Hélier Cisterne, 2013 (France)

Deux mondes s’opposent dans Vandal comme les contradictions d’un jeune qui se cherche. De jour, le film nous raconte le quotidien de Chérif (Zinédine Benchemine), ses difficultés, les cadres qui le tiennent pour éviter qu’il ne s’abîme (parents, professeurs…). La première scène dit beaucoup : sur un terrain vague, il hurle sa joie dans une voiture volée avec laquelle il fait des tours à grande vitesse. Il exprime une libération qui ne le conduit nulle part. Il dessine des cercles avec le véhicule et soulève de grands nuages de poussière. Chérif tourne en rond et se brouille l’esprit. Cette libération de courte durée, il va la payer par un passage chez le juge et un avenir à nouveau remis en question (on comprend bien que ce n’est pas son premier écart de conduite et que les règles, ce n’est pas tout à fait son truc).

La réalisation de Hélier Cisterne donne à voir les enfermements successifs de l’adolescent. Ils sont symboliques et traduisent ses empêchements. Chérif est suivi de près par la caméra du réalisateur, les plans sont serrés. Autour de lui, les murs se dressent : dans le bureau du juge, l’appartement du père (« trop petit » pour l’accueillir), sa chambre, sa planque. Comble de l’ironie, la seule perspective qui lui est donnée, un CAP maçonnerie et un stage en chantier où à nouveau les murs s’élèvent, cloisonnent et privent de tout horizon.

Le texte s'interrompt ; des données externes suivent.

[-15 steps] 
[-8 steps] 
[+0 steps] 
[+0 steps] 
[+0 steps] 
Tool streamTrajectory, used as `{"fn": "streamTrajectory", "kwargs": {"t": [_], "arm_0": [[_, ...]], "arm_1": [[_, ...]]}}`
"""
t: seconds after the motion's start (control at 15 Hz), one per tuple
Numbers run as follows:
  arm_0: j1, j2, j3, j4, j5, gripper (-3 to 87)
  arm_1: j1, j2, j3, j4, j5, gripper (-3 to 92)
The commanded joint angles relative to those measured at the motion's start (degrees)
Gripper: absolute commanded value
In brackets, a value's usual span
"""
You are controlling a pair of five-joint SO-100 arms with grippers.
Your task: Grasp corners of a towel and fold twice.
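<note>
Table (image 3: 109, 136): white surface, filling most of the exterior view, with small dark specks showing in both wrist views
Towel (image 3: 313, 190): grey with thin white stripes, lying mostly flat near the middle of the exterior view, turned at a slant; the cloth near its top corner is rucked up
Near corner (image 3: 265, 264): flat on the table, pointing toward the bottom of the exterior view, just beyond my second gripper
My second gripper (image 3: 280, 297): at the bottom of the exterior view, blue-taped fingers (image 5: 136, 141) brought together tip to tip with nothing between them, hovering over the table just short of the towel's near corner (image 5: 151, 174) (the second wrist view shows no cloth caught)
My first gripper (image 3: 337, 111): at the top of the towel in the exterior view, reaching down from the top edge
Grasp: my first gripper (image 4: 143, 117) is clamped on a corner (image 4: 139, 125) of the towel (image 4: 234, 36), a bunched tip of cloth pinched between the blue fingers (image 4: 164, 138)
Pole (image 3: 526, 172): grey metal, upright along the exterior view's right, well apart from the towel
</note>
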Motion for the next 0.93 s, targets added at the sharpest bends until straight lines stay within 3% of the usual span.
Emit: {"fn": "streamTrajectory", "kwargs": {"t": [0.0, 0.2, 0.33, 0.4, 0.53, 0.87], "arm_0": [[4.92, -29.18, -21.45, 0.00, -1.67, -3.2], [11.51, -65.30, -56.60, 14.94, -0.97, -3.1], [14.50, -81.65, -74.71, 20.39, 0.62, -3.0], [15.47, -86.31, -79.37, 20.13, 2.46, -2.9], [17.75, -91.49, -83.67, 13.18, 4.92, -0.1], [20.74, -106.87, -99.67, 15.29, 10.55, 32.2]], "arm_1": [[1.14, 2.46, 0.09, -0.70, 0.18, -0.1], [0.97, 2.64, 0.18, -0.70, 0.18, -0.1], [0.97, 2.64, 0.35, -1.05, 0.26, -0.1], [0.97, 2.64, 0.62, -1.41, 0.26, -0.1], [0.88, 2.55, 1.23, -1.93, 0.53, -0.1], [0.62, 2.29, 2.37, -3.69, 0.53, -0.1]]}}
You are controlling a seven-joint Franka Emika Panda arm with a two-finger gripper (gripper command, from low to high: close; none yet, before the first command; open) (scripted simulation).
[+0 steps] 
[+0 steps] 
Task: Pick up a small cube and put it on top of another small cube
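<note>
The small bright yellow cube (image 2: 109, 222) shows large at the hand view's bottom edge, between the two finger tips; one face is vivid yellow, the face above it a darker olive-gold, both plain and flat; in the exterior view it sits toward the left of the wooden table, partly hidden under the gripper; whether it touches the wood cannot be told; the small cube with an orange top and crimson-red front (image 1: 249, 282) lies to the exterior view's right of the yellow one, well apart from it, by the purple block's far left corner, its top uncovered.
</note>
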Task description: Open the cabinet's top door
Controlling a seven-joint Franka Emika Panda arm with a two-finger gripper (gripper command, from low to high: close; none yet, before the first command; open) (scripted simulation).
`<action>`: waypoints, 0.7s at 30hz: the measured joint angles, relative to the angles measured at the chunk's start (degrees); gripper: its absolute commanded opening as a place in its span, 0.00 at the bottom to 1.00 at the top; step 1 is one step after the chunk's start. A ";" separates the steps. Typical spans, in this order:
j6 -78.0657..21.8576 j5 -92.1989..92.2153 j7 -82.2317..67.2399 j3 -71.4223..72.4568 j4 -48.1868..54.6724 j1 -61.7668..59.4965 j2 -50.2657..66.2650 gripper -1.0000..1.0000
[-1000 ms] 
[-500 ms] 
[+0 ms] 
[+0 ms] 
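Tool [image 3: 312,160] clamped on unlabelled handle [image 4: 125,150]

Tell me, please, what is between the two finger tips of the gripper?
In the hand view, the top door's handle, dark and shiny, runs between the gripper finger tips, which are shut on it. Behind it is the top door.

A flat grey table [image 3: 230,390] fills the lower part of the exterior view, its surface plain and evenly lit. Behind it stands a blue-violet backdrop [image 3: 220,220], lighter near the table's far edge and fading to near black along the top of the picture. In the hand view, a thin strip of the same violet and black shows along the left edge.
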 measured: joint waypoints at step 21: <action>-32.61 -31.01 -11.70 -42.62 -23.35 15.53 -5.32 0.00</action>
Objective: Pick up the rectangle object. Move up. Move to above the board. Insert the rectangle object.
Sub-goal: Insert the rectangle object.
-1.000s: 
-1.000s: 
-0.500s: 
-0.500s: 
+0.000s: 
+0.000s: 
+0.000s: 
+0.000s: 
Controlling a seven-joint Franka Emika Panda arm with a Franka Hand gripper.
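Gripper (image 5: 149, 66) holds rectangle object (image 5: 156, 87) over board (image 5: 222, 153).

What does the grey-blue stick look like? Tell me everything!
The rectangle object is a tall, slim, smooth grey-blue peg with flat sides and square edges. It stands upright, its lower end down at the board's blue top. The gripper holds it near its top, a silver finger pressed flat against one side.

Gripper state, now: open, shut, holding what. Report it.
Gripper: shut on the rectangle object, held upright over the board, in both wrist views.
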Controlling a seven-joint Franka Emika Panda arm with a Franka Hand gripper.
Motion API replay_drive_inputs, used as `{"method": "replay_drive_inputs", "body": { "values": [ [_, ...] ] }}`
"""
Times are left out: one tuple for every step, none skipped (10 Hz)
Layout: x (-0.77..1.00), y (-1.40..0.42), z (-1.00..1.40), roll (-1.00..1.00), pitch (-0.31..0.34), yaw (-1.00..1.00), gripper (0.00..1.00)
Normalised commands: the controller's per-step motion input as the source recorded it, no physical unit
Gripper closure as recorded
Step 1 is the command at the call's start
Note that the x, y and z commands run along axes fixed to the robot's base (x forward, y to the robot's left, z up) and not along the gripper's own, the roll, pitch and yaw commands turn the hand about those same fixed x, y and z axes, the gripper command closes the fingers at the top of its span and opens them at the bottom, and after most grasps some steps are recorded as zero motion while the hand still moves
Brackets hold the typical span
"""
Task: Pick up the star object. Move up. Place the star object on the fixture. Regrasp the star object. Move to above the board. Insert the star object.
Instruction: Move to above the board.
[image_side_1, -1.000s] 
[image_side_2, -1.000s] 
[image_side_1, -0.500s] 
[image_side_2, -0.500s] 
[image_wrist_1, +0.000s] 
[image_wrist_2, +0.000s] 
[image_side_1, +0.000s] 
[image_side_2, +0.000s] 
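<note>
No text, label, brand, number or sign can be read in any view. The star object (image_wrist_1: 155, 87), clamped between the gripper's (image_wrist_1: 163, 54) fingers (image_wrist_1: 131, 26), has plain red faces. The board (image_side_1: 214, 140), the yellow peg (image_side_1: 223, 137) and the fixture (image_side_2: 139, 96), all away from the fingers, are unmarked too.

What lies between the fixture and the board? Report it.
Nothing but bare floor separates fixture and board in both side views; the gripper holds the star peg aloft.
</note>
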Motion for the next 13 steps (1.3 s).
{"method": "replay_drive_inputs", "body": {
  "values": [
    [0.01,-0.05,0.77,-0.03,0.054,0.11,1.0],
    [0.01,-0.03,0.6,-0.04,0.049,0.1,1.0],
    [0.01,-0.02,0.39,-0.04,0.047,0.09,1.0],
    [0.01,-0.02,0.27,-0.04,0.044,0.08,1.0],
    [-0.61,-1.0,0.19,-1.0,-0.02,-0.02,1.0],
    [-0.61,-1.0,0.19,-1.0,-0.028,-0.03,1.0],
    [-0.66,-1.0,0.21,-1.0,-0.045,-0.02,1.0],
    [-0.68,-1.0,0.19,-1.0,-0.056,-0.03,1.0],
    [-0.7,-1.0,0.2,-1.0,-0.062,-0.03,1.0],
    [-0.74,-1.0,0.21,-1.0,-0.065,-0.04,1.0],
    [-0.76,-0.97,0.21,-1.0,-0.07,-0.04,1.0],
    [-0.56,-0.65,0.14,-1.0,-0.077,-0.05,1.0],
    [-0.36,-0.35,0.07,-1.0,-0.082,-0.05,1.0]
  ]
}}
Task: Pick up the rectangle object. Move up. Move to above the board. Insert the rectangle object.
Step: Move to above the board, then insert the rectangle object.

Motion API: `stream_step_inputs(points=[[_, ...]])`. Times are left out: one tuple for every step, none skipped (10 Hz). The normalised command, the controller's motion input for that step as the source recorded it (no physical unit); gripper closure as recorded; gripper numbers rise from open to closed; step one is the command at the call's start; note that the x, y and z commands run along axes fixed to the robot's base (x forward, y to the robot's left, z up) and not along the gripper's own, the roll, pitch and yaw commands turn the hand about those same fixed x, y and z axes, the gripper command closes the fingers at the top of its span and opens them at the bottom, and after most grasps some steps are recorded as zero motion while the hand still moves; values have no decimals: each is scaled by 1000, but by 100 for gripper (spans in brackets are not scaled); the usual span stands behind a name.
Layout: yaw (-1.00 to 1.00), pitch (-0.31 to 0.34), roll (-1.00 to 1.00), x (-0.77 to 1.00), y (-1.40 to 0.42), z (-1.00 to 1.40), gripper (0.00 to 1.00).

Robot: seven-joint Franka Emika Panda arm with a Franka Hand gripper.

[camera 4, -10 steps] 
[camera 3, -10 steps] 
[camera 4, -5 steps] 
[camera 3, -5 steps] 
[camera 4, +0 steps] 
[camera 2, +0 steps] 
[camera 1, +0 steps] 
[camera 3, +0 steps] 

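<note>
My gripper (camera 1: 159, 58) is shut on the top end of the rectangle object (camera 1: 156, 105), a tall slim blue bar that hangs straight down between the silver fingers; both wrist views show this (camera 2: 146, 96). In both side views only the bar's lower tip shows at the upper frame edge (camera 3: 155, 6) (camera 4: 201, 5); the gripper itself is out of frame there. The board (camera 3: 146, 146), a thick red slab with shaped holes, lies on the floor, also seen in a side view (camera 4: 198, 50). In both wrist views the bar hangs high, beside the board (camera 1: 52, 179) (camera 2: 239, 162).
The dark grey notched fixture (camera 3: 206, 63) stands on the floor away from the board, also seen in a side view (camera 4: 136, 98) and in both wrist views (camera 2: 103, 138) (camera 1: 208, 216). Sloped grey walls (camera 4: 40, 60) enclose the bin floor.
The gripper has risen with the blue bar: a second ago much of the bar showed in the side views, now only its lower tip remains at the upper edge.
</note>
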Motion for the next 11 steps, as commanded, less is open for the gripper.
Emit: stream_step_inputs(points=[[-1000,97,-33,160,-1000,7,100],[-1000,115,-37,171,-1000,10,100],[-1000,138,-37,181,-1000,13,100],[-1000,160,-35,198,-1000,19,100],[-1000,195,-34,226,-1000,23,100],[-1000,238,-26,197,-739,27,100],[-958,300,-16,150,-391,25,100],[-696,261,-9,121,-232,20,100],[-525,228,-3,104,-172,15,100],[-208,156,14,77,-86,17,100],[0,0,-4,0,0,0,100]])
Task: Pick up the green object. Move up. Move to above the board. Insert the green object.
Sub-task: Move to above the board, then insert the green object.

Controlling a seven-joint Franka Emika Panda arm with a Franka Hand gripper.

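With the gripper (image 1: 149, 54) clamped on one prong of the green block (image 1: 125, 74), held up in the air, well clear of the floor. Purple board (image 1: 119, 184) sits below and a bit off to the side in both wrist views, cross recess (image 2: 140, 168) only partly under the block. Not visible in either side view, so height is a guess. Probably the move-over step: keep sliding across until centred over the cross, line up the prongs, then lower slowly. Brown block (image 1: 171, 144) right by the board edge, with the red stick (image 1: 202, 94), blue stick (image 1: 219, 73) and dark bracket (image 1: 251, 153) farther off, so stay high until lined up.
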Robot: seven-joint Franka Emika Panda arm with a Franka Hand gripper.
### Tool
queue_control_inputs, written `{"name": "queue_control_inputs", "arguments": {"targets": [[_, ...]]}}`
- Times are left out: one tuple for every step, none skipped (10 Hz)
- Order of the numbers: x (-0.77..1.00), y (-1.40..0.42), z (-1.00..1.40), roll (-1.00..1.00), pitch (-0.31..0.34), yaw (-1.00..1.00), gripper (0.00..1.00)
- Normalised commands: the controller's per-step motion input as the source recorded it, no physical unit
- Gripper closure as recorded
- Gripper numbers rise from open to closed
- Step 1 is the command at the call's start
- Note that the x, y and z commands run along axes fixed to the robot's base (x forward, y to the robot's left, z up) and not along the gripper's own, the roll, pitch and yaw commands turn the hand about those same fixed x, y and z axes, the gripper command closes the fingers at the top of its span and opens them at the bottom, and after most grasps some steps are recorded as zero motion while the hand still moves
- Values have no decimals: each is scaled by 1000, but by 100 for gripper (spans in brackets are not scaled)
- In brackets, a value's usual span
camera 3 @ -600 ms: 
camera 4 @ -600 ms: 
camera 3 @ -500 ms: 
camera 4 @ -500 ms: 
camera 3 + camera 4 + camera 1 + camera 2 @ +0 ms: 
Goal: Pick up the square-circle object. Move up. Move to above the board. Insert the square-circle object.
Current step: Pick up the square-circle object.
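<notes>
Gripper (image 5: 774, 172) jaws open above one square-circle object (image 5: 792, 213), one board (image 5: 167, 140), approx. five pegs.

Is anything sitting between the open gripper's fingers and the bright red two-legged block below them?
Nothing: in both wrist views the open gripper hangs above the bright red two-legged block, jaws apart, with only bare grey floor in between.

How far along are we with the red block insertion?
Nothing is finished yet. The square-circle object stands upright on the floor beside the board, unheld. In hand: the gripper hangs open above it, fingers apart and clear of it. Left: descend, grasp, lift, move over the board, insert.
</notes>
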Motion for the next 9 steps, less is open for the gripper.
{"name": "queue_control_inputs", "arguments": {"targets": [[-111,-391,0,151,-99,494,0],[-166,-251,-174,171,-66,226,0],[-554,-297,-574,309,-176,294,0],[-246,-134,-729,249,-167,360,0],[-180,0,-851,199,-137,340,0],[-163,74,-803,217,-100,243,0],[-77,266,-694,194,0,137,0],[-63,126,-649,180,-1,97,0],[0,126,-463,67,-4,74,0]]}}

À ce quotidien de jour s’oppose un monde nocturne pour lequel vandales et artistes en puissance font le mur (Faites le mur ! de Banksy est sorti en 2010). Ces silhouettes de l’ombre sortent les bombes et recolorent avec plus ou moins d’ambition ce qu’ils peuvent avant d’être pris. Au pied du mur, ils trouvent là leur moyen d’expression. Montant sur les toits pour donner de la hauteur à leur graffs, ils respirent un peu : les champs s’élargissent, les ciels apparaissent, ils dominent enfin quelque chose, maîtrisent leur art, au moins cela. Mais Vandal spatialise d’une autre façon le récit. Prenant place dans l’agglomération de Strasbourg, Cisterne cueille Chérif à la marge et le suit en proche banlieue (le tournage a eu lieu en partie à Schiltigheim, au nord de Strasbourg). Le réalisateur filme les barres d’immeubles et les chantiers au loin, retrouve l’ado au sommet d’une grue où l’on aperçoit la cathédrale de la ville, un des rares éléments du centre que l’on puisse distinguer et qui au jeune en conflit demeure inaccessible. Parmi les paysages, les graffeurs traversent aussi des no man’s land variés, la gare de triage, les murs des bords de route qui coupent le monde en deux et des bâtiments abandonnés. Difficile de passer à côté de cette belle scène dans laquelle Chérif visite le vieux bâtiment industriel dont Vandal a fait sa planque. Ce dernier y a stocké ses bombes de peinture et a couvert les murs de ses œuvres immenses. Cela a été noté, Chérif pénètre là comme un explorateur dans une grotte, avec prudence et fascination, les fresques du graffeur éclairées à la lampe-torche rappelant les peintures d’un autre temps.

On remarque une autre très jolie scène. Quand Chérif retrouve Élodie (Chloé Lecerf) et qu’ils s’embrassent pour la première fois, le réalisateur ne filme pas l’acte d’amour. Il substitue à la chair un dessin fait le long de la jambe de la jeune fille alanguie. Hélier Cisterne garde la part de mystère et mêle durant ce moment les désirs de son personnage. Avec le dessin, cela n’en demeure pas moins une scène d’amour. Au final, le film ne dit pas si Chérif trouve un épanouissement en allant contre la société (le « vandalisme » en couleurs qui l’attire tant). Il ne le coupe pas non plus de ses rêves et à sa manière lui ouvre tous les horizons.